The unfortunate thing about the Rouse Project is that if (most) of the individuals who belong to the Rouse Project Steering Committee endorsed candidates, independently of the Rouse Project, their candidates would have fared better. At least that is my belief. Here is why:
You can’t just create an organization full of local heavy-hitters with the intention that it would be involved in civic affairs and be opaque about its purpose and funding sources. This is Politics 101. In doing so, they gift-wrapped their opponents a ready-made issue.
Let us do a simple thought experiment, had all of the Rouse Project-backed candidates already been on the CA board, and a shiny new and apparently well-funded organization emerged on the scene supporting their opponents, the Rouse Project folks would be fracking livid. You and I know there would have been many, many calls for Transparency, Transparency surtout!
The African American Coalition of Howard County, an established and trusted organization, was much better positioned to be a major player in this election cycle. Meanwhile, the Rouse Project was busy unintentionally sending up red flags, talking about who their “enemies” were and touting a coalition including “businesses” (small businesses? developers?) There is a huge difference in how they are perceived, and the Rouse Project was tight-lipped on such matters.
So instead of running on a positive change platform, the Rouse Project candidates found themselves in an oddly defensive posture, having to answer questions about their supporters. Now, I know some people have claimed that these elections centered around the wrong, or trivial questions, but remember (again, Politics 101), the voters get to decide what is important.
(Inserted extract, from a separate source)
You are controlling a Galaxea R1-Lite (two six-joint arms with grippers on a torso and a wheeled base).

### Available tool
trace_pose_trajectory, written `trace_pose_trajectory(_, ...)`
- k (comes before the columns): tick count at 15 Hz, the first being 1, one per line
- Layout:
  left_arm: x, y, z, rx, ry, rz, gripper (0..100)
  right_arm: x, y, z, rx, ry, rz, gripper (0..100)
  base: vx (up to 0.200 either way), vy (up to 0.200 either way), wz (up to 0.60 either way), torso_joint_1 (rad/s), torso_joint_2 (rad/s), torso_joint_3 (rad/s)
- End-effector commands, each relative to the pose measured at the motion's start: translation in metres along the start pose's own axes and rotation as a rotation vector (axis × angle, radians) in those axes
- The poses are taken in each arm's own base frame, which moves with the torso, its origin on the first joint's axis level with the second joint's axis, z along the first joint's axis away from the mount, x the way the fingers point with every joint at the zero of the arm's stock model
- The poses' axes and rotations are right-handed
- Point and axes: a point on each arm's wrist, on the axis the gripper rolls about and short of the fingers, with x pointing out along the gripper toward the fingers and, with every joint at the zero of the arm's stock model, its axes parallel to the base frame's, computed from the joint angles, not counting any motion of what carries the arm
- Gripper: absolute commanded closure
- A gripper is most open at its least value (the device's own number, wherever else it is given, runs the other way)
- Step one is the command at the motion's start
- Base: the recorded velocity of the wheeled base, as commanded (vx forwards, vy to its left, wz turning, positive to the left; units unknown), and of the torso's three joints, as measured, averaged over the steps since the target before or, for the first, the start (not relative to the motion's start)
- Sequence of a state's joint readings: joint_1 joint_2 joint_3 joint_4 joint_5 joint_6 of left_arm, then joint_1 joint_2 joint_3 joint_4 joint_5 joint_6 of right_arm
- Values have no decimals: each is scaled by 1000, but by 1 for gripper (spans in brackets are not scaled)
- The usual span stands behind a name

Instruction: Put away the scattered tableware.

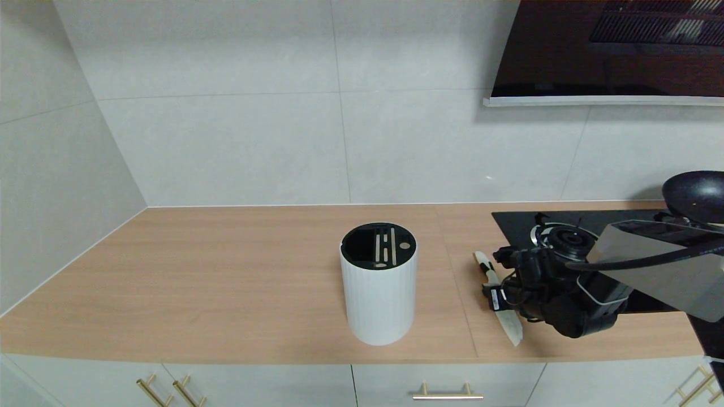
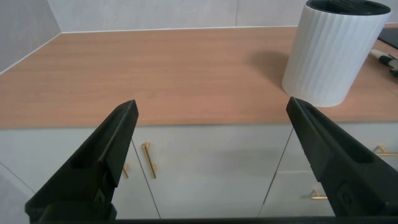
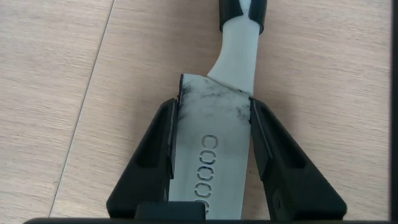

We might not like the questions, but campaigns and affiliated organizations need to come up with answers for those questions. Yes, it makes life harder. Oh well. No one ever said campaigning, even for local positions, would be easy. But did you really need to be told that?
If nothing else, we saw higher turnout for village elections, which I maintain was a good thing. In the two outstanding CA Board races, I hope Rashida George pulls out a W in Oakland Mills. I don’t have an opinion on the Janet Evans – Adam Herson match-up in Long Reach.
Is there more to say on this? Yes. But I will wait for the final results to come in…and discuss them on Forward Maryland.